General Body Repairs, Interior - A005TT00420


----------



## Jasonl (Mar 31, 2018)

When mine start to go i will be replacing the bottoms , im an upholsterer so hopfully will do a decent job..


----------



## r_turner01 (Sep 12, 2018)

Hi,

To the guys interested in my RS seats...

They can probably come out any time now as it's not going to be used in winter.

As I'm totally new to this car and not seen any for sale that are the RS not wing back.. but full electric I've not really thought much on price.
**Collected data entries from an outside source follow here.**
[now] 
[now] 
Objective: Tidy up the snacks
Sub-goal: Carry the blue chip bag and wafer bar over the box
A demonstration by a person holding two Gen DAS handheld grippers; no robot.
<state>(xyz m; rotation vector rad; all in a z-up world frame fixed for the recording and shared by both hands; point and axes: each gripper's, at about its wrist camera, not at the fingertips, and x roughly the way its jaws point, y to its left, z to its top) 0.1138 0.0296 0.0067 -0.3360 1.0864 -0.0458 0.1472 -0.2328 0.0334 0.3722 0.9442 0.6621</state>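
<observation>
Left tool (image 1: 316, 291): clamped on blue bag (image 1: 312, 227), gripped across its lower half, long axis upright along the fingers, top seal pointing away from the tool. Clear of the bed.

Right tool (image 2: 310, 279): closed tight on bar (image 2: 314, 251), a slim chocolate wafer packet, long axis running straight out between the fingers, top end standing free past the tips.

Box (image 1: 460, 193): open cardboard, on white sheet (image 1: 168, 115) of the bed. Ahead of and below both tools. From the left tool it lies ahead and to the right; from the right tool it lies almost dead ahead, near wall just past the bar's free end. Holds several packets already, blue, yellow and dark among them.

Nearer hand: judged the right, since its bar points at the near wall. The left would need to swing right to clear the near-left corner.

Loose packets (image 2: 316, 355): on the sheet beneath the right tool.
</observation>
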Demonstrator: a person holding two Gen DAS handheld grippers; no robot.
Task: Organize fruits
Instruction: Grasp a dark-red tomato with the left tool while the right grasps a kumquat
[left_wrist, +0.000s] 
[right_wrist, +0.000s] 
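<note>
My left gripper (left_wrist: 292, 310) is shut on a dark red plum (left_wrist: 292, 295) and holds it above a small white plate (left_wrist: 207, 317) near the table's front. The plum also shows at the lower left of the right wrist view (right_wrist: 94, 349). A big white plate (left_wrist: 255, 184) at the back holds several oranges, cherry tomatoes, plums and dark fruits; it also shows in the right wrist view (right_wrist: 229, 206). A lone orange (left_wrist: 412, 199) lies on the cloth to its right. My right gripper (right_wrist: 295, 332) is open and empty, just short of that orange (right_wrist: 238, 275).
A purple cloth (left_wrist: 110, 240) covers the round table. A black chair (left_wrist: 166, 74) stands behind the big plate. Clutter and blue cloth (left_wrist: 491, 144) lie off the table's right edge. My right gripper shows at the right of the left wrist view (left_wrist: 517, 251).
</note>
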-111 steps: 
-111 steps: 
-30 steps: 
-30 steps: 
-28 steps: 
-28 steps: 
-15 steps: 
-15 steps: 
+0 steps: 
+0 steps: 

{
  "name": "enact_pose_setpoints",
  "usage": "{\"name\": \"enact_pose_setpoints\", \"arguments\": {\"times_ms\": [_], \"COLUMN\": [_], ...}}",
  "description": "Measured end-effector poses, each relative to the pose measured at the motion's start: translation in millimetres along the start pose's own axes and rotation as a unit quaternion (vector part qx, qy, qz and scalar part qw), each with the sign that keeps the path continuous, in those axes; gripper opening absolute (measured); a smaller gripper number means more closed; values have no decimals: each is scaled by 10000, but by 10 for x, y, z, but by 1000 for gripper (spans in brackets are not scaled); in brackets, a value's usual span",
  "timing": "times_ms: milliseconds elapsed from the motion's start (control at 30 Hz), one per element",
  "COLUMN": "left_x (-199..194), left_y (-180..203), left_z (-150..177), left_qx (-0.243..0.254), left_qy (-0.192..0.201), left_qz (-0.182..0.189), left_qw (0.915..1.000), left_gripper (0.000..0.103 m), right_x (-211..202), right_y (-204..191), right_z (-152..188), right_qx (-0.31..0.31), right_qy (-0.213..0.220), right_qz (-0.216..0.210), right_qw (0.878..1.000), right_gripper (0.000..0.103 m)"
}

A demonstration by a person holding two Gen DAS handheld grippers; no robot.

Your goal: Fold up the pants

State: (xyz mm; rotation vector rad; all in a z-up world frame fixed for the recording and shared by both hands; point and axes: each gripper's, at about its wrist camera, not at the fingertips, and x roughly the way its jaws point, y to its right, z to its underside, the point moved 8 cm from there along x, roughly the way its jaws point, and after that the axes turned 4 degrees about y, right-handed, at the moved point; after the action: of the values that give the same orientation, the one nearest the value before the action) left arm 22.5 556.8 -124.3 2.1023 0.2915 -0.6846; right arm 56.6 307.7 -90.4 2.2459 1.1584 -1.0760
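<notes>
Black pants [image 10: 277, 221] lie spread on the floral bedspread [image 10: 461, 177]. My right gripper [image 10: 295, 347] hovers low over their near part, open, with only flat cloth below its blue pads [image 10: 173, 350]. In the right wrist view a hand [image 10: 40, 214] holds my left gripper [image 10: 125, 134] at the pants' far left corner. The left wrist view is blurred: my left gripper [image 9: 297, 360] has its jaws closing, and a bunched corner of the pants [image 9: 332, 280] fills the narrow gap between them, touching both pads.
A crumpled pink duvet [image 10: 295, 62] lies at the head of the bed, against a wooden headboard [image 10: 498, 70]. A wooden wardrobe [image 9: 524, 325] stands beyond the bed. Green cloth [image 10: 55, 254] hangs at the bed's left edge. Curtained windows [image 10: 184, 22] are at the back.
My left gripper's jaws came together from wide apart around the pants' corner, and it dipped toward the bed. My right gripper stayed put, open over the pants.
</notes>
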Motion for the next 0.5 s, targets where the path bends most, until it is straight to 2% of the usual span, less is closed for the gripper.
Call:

Would come as front and rears as will be goingdown to 2 seats like it should of from factory!

If anyone could give me an idea of costs.. I know wingbacks are over 2k so was thinking around half that maybe?


----------



## legend_of_chaos (Sep 18, 2017)

r_turner01 said:


> Hi,
> 
> To the guys interested in my RS seats...
> 
> ...


Could you post some pics if it's not to much trouble


----------



## r_turner01 (Sep 12, 2018)

legend_of_chaos said:


> r_turner01 said:
> 
> 
> > Hi,
> ...


Hi, yes I can, was going to put some up at the weekend as the car is garaged and covered so will need to unwrap it etc


----------



## r_turner01 (Sep 12, 2018)

Here are a few pics I have on my phone for you.

I will create a proper thread over the weekend.







Richard


----------



## r_turner01 (Sep 12, 2018)

As promised, some better pics















If people are interested I will make an official for sale ad of course.


----------



## M3UMH (Nov 4, 2018)

Just to keep everyone updated on this, following CurryMan's post Dale from Car Seat Repair is booked for tomorrow. After a bit of forward and backwards emails I've agreed a slightly higher level of service than originally agreed.

After providing photo's of the seats Dale is going to deep clean the seats, recolour the worn leather on bolsters, feed and reseal seats in a matte finish. There are also some creases and a mild scratch on the passengers seat which he is confident he can remove completely. Total cost £240 to have this done at my place of work.

I'm taking some detailed before photo's today and will upload some before and after photo's after tomorrow.


----------



## CurryMan (Nov 20, 2016)

M3UMH said:


> Just to keep everyone updated on this, following CurryMan's post Dale from Car Seat Repair is booked for tomorrow. After a bit of forward and backwards emails I've agreed a slightly higher level of service than originally agreed.
> 
> After providing photo's of the seats Dale is going to deep clean the seats, recolour the worn leather on bolsters, feed and reseal seats in a matte finish. There are also some creases and a mild scratch on the passengers seat which he is confident he can remove completely. Total cost £240 to have this done at my place of work.
> 
> I'm taking some detailed before photo's today and will upload some before and after photo's after tomorrow.


Dale is a great guy - I'm sure you'll be pleased with his work. Let me know how you get on.


----------



## M3UMH (Nov 4, 2018)

Dale has just finished up, must say I am incredibly impressed. How he's managed to get the seats to look like they do is beyond me. It's still raining a bit here and he's advised me not to let the seats get wet for atleast 24 hours but a couple of quick photos:

Before:









After:









Before:









After:









I'll take some better photo's later and upload them.

Massive thank you to CurryMan for sharing the details.


----------



## CurryMan (Nov 20, 2016)

M3UMH said:


> Dale has just finished up, must say I am incredibly impressed. How he's managed to get the seats to look like they do is beyond me. It's still raining a bit here and he's advised me not to let the seats get wet for atleast 24 hours but a couple of quick photos:
> 
> Before:
> View attachment 3
> ...


No worries - looks like Dale did a great job. Knew you'd be pleased with his work.


----------



## Craig_09 (Jul 20, 2015)

Amazing results.. Gutted I'm too far away


----------